One of the main causes for segregation and the inequities of schools, according to
Kozol, is the property tax system we use to fund our schools. Fundamentally, I hate taxes
and couldn’t agree more with the author that the property tax system should be and needs
to be either amended or eliminated altogether. My own knowledge of the different taxing
models – especially to the degrees of capital they individually raise – is certainly limited,
but exploring the different models of taxation, especially flat taxes and consumption taxes,
with my opponent would be the first step I’d take to standardize the conditions of schools.
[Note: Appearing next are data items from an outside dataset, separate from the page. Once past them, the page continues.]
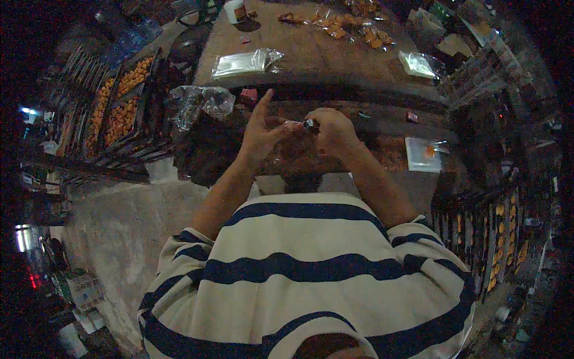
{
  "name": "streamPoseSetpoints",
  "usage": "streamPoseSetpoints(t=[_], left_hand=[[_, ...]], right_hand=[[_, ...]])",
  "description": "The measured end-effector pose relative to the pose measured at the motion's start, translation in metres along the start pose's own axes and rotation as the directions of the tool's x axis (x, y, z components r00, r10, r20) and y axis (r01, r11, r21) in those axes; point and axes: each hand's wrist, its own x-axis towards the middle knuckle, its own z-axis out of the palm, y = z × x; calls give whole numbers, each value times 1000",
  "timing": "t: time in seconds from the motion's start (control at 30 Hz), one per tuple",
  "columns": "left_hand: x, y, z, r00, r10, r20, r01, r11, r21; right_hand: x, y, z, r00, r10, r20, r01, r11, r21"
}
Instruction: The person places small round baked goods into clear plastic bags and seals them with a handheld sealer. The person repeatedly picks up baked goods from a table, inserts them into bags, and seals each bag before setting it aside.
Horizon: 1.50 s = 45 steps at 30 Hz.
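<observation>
My left hand (263,134) pinches the end of a small, thin piece of plastic (293,123) between thumb and a finger, while its index finger points up and away. Close beside it on the right, my right hand (334,130) is closed around a small dark object with a shiny end (309,124), which meets the plastic; its kind is too blurred to tell. Beneath the hands the view is dark. Beyond them on the wooden table (314,67) lies a stack of clear plastic bags (244,63).
Racked trays of orange-brown baked pieces (123,116) stand left, and more trays (500,242) stand right. Wrapped pieces (336,24) and a white cup (235,11) are on the far table. A crumpled clear bag (202,103) lies left, a clear flat packet (423,155) right.
</observation>
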Motion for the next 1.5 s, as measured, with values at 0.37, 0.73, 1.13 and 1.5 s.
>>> streamPoseSetpoints(t=[0.37, 0.73, 1.13, 1.5], left_hand=[[-1, -77, -11, 653, -748, 119, 758, 644, -108], [-25, -63, 2, 863, -498, 82, 491, 866, 97], [-80, -68, 1, 998, -53, -17, 53, 998, 14], [-82, -34, -23, 940, -330, 89, 336, 940, -55]], right_hand=[[-19, 163, 111, 998, 6, -62, -22, 963, -267], [-9, 77, 93, 974, -223, 23, 193, 886, 422], [-19, -11, 96, 957, -164, -241, 206, 965, 164], [-12, -1, 65, 924, -324, 203, 307, 945, 115]])
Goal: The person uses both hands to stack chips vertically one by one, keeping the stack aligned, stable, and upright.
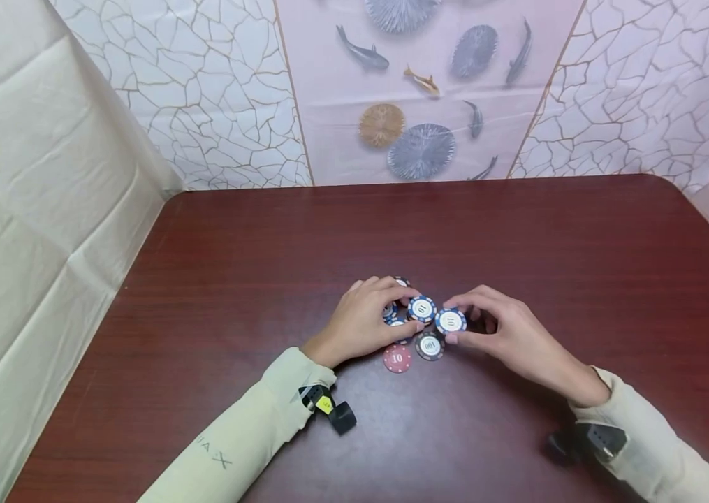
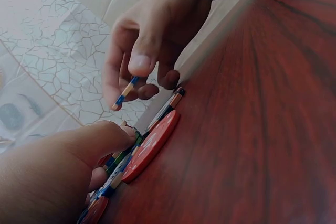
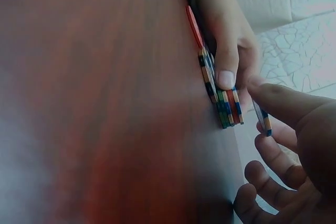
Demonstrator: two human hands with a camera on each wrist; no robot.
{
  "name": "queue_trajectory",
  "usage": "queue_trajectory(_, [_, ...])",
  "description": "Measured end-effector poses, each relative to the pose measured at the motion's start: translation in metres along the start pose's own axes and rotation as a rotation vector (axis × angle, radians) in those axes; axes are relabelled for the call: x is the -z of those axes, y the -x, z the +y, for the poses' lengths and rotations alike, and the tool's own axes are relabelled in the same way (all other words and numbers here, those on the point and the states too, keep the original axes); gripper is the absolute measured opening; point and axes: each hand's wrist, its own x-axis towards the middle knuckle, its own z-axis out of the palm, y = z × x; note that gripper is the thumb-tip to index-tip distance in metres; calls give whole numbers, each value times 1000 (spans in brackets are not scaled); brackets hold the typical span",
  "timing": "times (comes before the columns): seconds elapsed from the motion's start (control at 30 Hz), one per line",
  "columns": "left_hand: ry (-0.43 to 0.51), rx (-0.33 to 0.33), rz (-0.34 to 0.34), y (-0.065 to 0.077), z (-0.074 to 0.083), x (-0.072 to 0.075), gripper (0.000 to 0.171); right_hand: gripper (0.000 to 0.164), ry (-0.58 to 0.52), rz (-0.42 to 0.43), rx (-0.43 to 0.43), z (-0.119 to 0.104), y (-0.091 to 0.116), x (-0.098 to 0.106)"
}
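Note:
Between thumb and fingers, my right hand (image 1: 508,332) pinches a blue-and-white poker chip (image 1: 451,321) marked 10. The right wrist view has this chip (image 3: 262,116) raised off the table, beside a short stack of poker chips (image 3: 230,107). My left hand (image 1: 357,321) grips that stack by its sides, thumb near and fingers far; a blue chip (image 1: 422,307) marked 10 tops it. A black chip (image 1: 430,346) marked 100 and a red chip (image 1: 397,358) marked 10 lie just in front. More blue chips (image 1: 399,331) are partly hidden under my left hand.
Another dark-edged chip (image 1: 401,282) shows beyond my left fingers. The chips lie on a dark red-brown wooden table (image 1: 253,244). Behind its far edge hangs a patterned cloth (image 1: 341,98), and a pale cloth (image 1: 33,175) hangs along the left side.

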Motion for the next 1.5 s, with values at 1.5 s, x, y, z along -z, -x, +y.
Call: queue_trajectory(1.5, [67, -26, 45, 2, 1, -1, 45, 41, -107, -29, -87, 14, -23, -18])
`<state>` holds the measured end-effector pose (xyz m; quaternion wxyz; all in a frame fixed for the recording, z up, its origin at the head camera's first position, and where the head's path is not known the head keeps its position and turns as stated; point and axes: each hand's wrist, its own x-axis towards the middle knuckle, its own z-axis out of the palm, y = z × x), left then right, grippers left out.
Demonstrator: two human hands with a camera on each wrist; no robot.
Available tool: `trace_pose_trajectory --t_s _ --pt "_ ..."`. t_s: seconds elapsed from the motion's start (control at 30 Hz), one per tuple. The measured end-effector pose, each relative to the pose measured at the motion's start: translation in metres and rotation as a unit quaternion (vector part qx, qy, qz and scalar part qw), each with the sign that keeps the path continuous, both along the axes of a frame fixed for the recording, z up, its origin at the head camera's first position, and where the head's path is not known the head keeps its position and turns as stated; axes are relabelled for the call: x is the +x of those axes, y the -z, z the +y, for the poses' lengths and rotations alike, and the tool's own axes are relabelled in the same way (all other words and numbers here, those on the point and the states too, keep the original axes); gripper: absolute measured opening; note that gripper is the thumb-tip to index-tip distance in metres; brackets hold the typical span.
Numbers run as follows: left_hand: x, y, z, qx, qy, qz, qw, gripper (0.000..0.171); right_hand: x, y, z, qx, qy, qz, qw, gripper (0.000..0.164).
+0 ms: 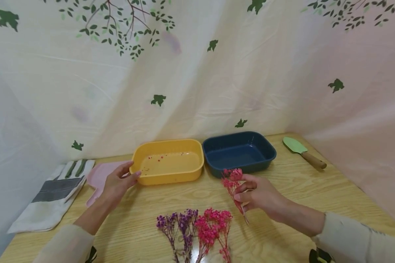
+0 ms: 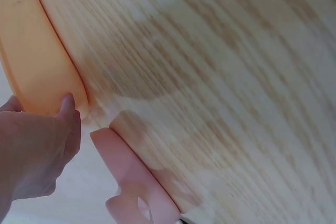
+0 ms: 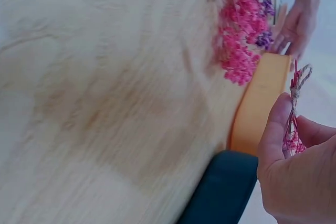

If nothing else, especially for the benefit of inner-city schools like those in Detroit, I would
at least explore the possibility of increasing the property tax rate of abandoned properties
and vacant properties – akin to tax structure in Israel. My own addendum to this model
would be that the city would be held as liable as the citizens and businesses to pay the
increased rates for run-down properties.
Imagining that the tax restructure worked and the funds were available, I’d next
work with the author to define the minimal acceptable standards in which education can be
conducted. All schools must be located in a building, with a roof, windows, running water,
fire escape routes and protection, for example. Reliable, free, high-speed Internet would be
among my chief requirements for all American schools, and I’d petition big business from
Silicon Valley for support. Similar to how the Eisenhower Interstate System created jobs
for thousands of Americans and increased national security, a nation-wide, high-speed
Internet grid would improve national education.
The minimal standards of education, besides including the facilities, would also rely
on the creation of minimal standards of academics. By the time an American student
graduates from high school, they must be able to read, write, add and subtract, for example.
I’m sure Kozol would want to fight me on some of the minimal standards I’d expect from
American students, or on issues like whether Ebonics is acceptable in the classroom, but
the point of a minimal curriculum would be to hold the citizens to the same standard which
the government holds itself. If we, the government, must provide the citizens with a
minimal standard of facilities in education, we should then expect a minimal level of
achievement to occur in schools. Legislation like No Child Left Behind that penalize lowperforming schools but also ensure national standards on education would need to be
reworked to reward the best schools because positive reinforcement is a better motivator,
but principally would need to exist.
Redefining the mission of public education in America, with an emphasis on
advancing our species and not our economy, would be a concern I’d bring up, as would a
reemphasis on meritocracy in education. I’d also push an argument that our system would
need to create an algorithm for identifying the best and brightest minds among our youth
and sparing little expense to fuel their curiosity except when it violates the minimal
acceptable standards elsewhere. I’d furthermore raise the issue of Maslow’s Hierarchy of
Needs and table the idea that these needs must be tended to during education, and I’d
certainly entertain any ideas of either centralizing education or decentralizing it according
to states.
In summation, there’s little I wouldn’t consider if tasked with the job of fixing public
education today, and any shortcomings or missing holes in the areas I listed above are
largely due to my own meandering, unorganized thought process and the little knowledge I
have of public policy on education. Segregation and inequality were the two issues that
motivated Kozol to write Savage Inequalities but political issues aside, many of the points
he makes are really arguments for efficiency, logic and better treatment of society’s most
undesired citizens. I’m torn between pride and disgust in seeing how ethically separate our
two views differ – he is easily the better man than I – but I celebrate and cherish the system
that allows us equal voice in being heard.